De acuerdo con el parte policial, la manifestación fue encabezada por integrantes del MTE, el FOLP y la Cooperativa de Cartoneros, quienes se concentraron frente a la sede municipal ubicada en 12 entre 51 y 53 para reclamar distintas demandas.
En medio de la protesta, un grupo de manifestantes comenzó a arrojar objetos contundentes contra el edificio, provocando la rotura de vidrios e intentando ingresar por la fuerza al Palacio Municipal.
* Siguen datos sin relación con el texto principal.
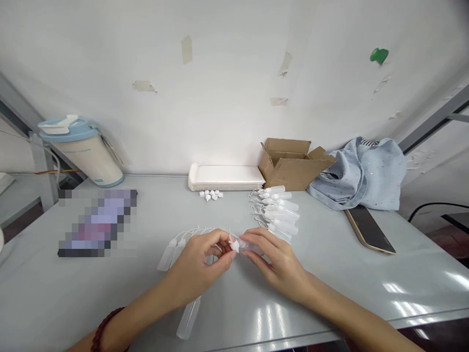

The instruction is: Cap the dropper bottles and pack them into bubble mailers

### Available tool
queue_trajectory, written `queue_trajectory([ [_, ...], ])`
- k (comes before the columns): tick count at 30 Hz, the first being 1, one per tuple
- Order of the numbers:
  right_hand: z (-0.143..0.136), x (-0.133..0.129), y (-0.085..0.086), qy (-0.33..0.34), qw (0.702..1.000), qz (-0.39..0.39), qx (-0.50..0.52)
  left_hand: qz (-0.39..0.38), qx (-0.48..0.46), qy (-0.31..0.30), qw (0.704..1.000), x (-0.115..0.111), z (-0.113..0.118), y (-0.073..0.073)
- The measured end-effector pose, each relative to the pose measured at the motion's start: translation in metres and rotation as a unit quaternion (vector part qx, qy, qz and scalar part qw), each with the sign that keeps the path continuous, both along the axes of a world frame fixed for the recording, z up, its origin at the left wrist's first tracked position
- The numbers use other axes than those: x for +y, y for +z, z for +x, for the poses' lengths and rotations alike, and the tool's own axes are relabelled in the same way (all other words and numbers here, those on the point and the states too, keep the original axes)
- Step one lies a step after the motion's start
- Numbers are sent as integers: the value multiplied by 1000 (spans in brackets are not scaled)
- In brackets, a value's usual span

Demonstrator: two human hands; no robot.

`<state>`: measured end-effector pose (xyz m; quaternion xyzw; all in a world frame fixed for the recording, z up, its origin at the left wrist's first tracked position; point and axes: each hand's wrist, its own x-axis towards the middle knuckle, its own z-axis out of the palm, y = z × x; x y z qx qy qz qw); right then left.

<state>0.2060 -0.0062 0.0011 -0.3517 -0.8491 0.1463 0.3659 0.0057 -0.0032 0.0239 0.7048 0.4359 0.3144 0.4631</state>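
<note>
My left hand (200, 266) pinches a small white cap (233, 243) between thumb and fingers. My right hand (276, 259) grips a small translucent plastic bottle (250, 247) lying sideways, its neck touching the cap. Both hands meet over the middle of the grey table (330, 274). Under and beside my left hand lie several similar bottles (169, 254), one more (188, 318) near the front edge. A row of several capped bottles (280, 210) lies just behind my right hand.
Loose white caps (210, 195) lie before a stack of white trays (225, 177). An open cardboard box (291, 164), a blue cloth bag (361, 173) and a phone (370, 229) sit at the right. A lidded mug (82, 151) stands at back left.
</note>
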Motion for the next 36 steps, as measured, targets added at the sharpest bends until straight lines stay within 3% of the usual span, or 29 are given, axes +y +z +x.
queue_trajectory([
  [8, -5, -3, -2, 15, 1000, 13, 6, -97, -60, 8, 993, 3, -1, -1],
  [14, -4, 0, -2, -30, 999, 20, 23, -21, -17, 18, 999, 4, 0, -5],
  [19, -1, 3, -4, -68, 996, 49, 38, -42, -30, 12, 999, 1, 2, -5],
  [31, -7, -1, -4, -20, 993, 118, -18, 10, 33, -2, 999, -1, 3, -7],
  [36, -6, -2, -4, -43, 980, 178, -74, 5, 30, 6, 1000, -2, 3, -8],
])
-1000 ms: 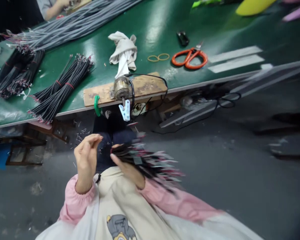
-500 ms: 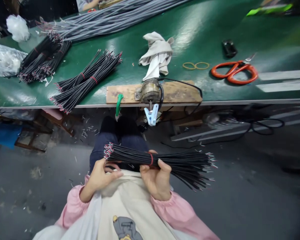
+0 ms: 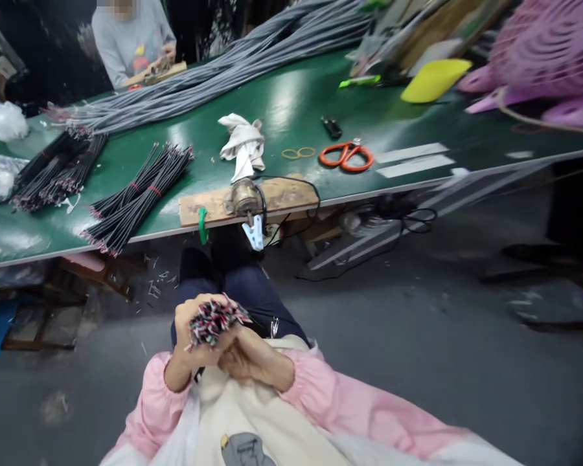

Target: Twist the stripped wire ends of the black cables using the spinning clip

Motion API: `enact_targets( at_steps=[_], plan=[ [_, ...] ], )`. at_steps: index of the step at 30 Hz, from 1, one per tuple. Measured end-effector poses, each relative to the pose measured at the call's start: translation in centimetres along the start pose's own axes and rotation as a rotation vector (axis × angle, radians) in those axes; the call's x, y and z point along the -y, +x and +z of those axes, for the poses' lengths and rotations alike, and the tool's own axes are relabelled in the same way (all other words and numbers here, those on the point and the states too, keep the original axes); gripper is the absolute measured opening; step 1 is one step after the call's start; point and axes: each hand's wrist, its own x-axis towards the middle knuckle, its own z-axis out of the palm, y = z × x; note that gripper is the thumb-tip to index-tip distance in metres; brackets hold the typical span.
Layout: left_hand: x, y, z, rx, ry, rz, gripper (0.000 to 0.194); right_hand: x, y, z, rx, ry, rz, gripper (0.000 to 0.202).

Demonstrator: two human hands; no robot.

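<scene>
A bundle of black cables [image 3: 214, 321] is upright over my lap, its stripped ends with red, white and green wire tips facing up at me. My left hand [image 3: 187, 327] is wrapped round it from the left, just under the tips. Against its right lower side, my right hand [image 3: 255, 356] has its fingers curled in, closed on the bundle. The cables' length below the hands is mostly hidden. On the green table [image 3: 282, 120] ahead lie two tied bundles of black cable [image 3: 138, 194] with red bands.
A motor [image 3: 245, 197] on a wooden board sits at the table edge with a blue clip [image 3: 254, 233]. Orange-handled scissors [image 3: 346, 157], yellow rubber bands [image 3: 298, 153], a white cloth [image 3: 244, 144] and long grey cables [image 3: 184, 90] lie on the table. Another person [image 3: 133, 45] sits across.
The bundle has swung from lying sideways to upright, with its ends facing me. My left hand now grips it, and my right hand has moved left beside it. The view has shifted right and up.
</scene>
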Motion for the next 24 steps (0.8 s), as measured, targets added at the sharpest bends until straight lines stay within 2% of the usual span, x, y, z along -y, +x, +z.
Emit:
enact_targets(
  at_steps=[1, 3, 4, 6, 9, 11, 14, 19, 21, 24],
  plan=[
    [-0.3, 0.3, 0.0, -0.037, 0.018, -0.010, 0.038, 0.6, -0.3, -0.2, -0.016, -0.028, 0.022, 0.076],
    [-0.9, 0.9, 0.1, -0.070, 0.035, -0.033, 0.034, 2.2, -1.1, -0.9, -0.157, -0.167, -0.067, 0.066],
    [-1.2, 1.2, 0.1, -0.081, 0.054, -0.049, 0.033, 3.2, -1.5, -1.3, -0.234, -0.187, -0.131, 0.058],
    [-1.8, 1.7, 0.2, -0.100, 0.113, -0.073, 0.027, 5.4, -2.4, -1.6, -0.404, -0.343, -0.364, 0.041],
    [-2.6, 2.6, 0.7, -0.082, 0.153, -0.050, 0.011, 8.3, -3.0, -1.3, -0.439, -0.477, -0.626, 0.019],
    [-3.0, 3.2, 1.1, -0.050, 0.130, -0.035, 0.012, 9.4, -2.8, -0.9, -0.428, -0.487, -0.701, 0.014],
    [-3.3, 4.0, 1.8, -0.020, 0.079, -0.051, 0.018, 9.9, -2.3, -0.8, -0.423, -0.421, -0.711, 0.010],
    [-2.9, 4.8, 1.9, 0.052, 0.084, -0.074, 0.011, 9.5, -1.7, -1.6, -0.473, -0.286, -0.641, 0.010],
    [-2.6, 5.0, 1.8, 0.096, 0.139, -0.051, 0.011, 9.6, -1.7, -1.8, -0.497, -0.318, -0.666, 0.009],
    [-2.4, 5.4, 1.8, 0.095, 0.257, 0.046, 0.013, 10.0, -1.9, -2.0, -0.584, -0.446, -0.736, 0.011]
  ],
)
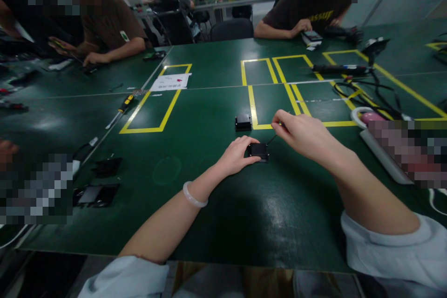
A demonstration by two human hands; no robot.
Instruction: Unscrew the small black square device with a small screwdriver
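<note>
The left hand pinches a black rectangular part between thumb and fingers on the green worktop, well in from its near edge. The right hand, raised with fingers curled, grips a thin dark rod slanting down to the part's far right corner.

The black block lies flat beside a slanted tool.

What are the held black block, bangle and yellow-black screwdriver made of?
Black block: probably plastic; smooth, dark top. Bangle: stone, glass or resin; polished, milky, can't tell which. Screwdriver: likely plastic handle, two-tone; shaft probably metal, pale grey.
</note>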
Ante esa situación, el personal de la Comuna cerró los accesos mientras efectivos policiales montaron un cordón para impedir el ingreso.
Los enfrentamientos dejaron importantes daños materiales y cinco policías sufrieron lesiones de carácter leve, según informaron fuentes oficiales.
Antes de desconcentrarse, los manifestantes prendieron fuego neumáticos en el acceso principal de la Municipalidad, generando una escena de fuerte tensión en pleno centro platense y obligando a reforzar el operativo de seguridad.
Como resultado del procedimiento, la Policía detuvo a 11 personas, siete hombres y cuatro mujeres. Además, durante el operativo fueron secuestrados bombos y banderas que, según la investigación, fueron utilizados durante la manifestación.
La causa quedó en manos de la Unidad Funcional de Instrucción (UFI) de turno, que ya fue notificada de lo ocurrido y avanza con las actuaciones para determinar las responsabilidades por los graves incidentes. No se descarta que en las próximas horas haya nuevas medidas judiciales.
El motivo de la protesta
La protesta se produjo mientras vencía el plazo para la compra de pliegos de la licitación pública, un procedimiento mediante el cual el Municipio busca adjudicar esos servicios a través de un concurso abierto y dejar atrás el sistema de contrataciones directas que se utilizaba desde 2011.
Desde la administración comunal explicaron que la decisión no responde a una elección política sino al cumplimiento de la normativa vigente. La Ley Orgánica de las Municipalidades establece que las obras y los servicios públicos deben adjudicarse mediante licitación pública para garantizar transparencia, igualdad de oportunidades y un adecuado control de los recursos públicos.
Además, señalaron que el Tribunal de Cuentas de la Provincia intimó a la Municipalidad a poner fin a las contrataciones directas de cooperativas, por lo que el nuevo esquema busca adecuar el funcionamiento del Estado local a las exigencias de los organismos de control.
De acuerdo con información conocida durante el proceso, el sistema vigente representaba un gasto cercano a los 6.000 millones de pesos anuales. Según estimaciones oficiales, la implementación de la licitación permitirá reducir significativamente ese costo y optimizar la utilización de los fondos públicos.